Movie poster designer Tomasz Opasinski creates a poster-size 3D card for Photoshop's 25th birthday.
(slow electronic music) - My name is Tomasz Opasinski, and I am a movie poster designer. I moved here from Poland, and I've been doing this for 13 years. When I first started with extra graphics was on Commodore 64, so these are like ancient times, and there was no Photoshop. There was just Paint, 8-bit, and then Photoshop. And that was instant love and I was like okay, this is the program for me. I understand it. I can relate to it.
If you're really proficient with it, you can illustrate your thoughts, and this is really important. Whatever is in my head, I can create. If I just have images or I can illustrate elements or shoot it or create it in a CG, I can all merge it later on in Photoshop. So it's perfect. With the movie posters, what we're witnessing right now is more and more CG, and this is the artwork that we have to create. Special effects are not done yet. So if you think about it, like a year before the movie comes out, I have to have a poster ready, so I have to create everything by myself.

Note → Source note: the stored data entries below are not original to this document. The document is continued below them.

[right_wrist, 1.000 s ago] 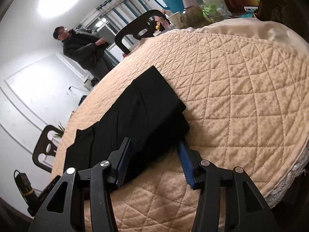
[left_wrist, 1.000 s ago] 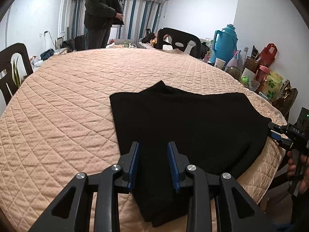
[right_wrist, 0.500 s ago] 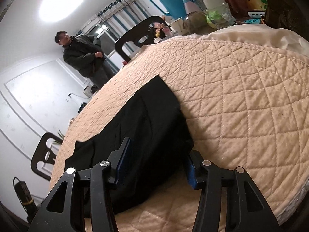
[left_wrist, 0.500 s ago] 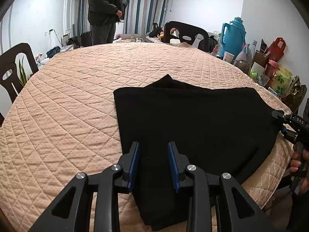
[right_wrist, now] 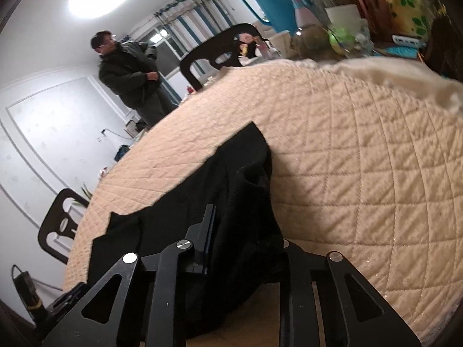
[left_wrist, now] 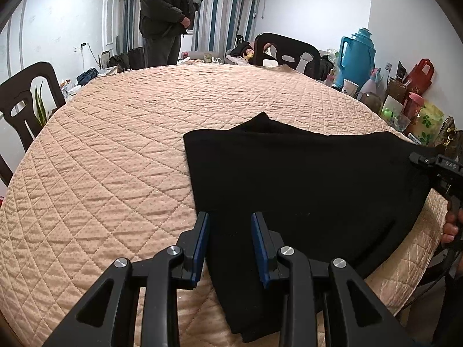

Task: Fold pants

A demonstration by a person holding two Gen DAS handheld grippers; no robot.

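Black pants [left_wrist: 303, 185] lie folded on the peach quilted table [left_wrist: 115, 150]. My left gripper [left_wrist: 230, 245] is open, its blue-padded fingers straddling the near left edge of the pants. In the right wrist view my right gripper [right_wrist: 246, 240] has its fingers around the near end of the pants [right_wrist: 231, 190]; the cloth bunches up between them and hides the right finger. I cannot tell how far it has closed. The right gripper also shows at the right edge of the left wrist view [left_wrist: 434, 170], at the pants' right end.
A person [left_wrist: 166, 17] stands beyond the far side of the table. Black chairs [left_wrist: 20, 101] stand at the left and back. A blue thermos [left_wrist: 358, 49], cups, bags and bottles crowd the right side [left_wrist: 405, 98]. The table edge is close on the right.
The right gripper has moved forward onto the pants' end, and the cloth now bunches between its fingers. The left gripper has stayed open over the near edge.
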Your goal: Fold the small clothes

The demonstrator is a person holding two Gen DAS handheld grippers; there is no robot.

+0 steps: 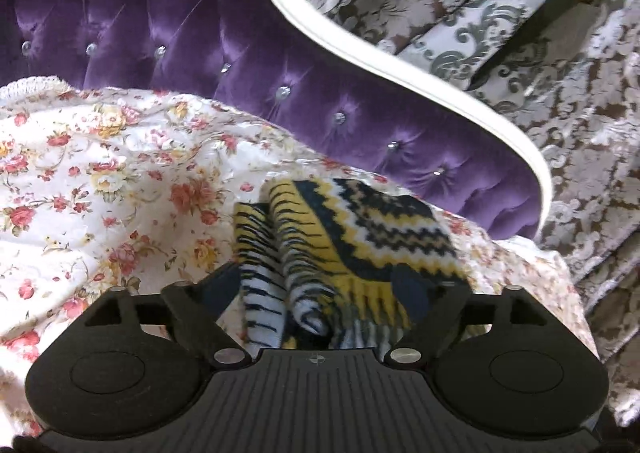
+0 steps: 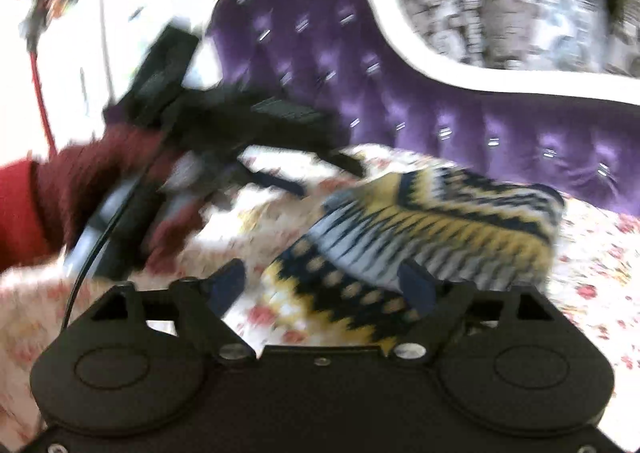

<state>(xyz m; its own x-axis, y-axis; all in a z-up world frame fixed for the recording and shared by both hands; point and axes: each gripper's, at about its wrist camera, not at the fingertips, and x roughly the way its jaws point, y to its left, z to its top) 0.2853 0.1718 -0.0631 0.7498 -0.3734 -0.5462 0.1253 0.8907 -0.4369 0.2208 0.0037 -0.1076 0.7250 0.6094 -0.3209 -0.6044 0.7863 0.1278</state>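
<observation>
A small yellow, black and white knit garment (image 1: 344,229) lies bunched on the floral bedspread (image 1: 100,181). My left gripper (image 1: 318,289) is open, with the garment's striped folds lying between its blue-padded fingers (image 1: 220,289). In the blurred right wrist view the same garment (image 2: 432,229) lies on the bedspread (image 2: 592,253). My right gripper (image 2: 326,287) is open over its near patterned edge. The left gripper (image 2: 336,169), held by a hand in a dark red sleeve (image 2: 36,209), shows at the left, its fingers reaching toward the garment's far left side.
A purple tufted headboard (image 1: 160,25) with a white curved frame (image 1: 384,69) stands behind the bed. A brown and white damask curtain (image 1: 560,113) hangs to the right. A white wall or door with a red cord (image 2: 38,85) is at the far left.
</observation>
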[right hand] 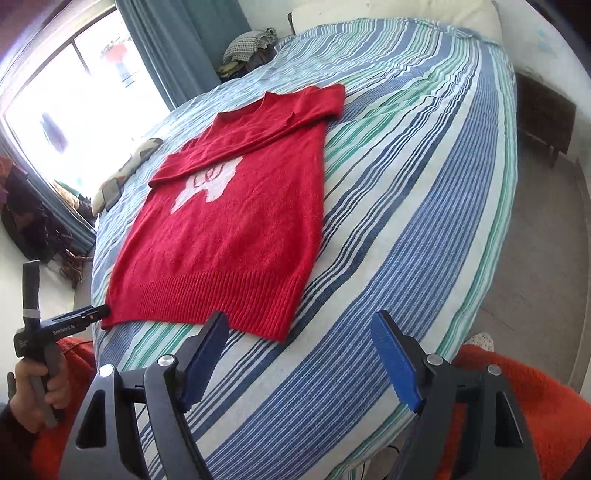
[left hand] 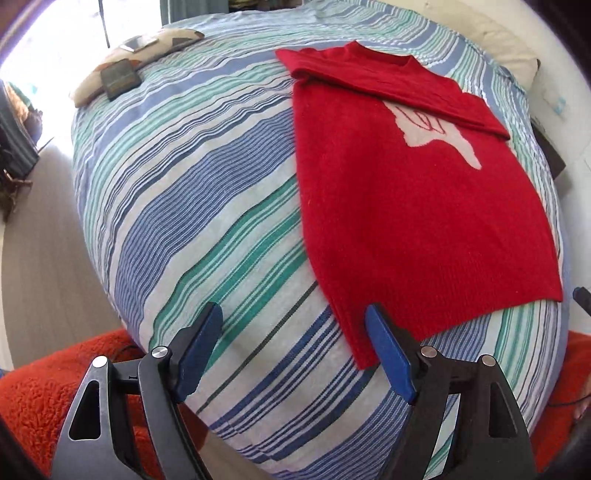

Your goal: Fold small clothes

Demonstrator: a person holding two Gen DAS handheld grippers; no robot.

Before there was just a, okay, shot from the movie, let's change the background. But right now we have to create this background. We have to paint those buildings or we have to extend them to something. We have certain, I don't know, sketch to based on, but we have to make it photorealistic, and that's where artistry and real use of Photoshop comes up. (upbeat electronic music) The use of 3D grows exponentially, and that, it's actually really good thing about Photoshop handling 3D because I can render, I can extrude.
I'm able to create something really unique. I can create metaphors for films, but they're not stock images. They're nothing that can be easily find, so they're really unique. It's the ability of importing the 3D. It's really a blessing. It's really cool stuff. For the Photoshop poster, the initial idea was to create something hybrid between my 3D graffiti and the tribute to Photoshop's 25th anniversary.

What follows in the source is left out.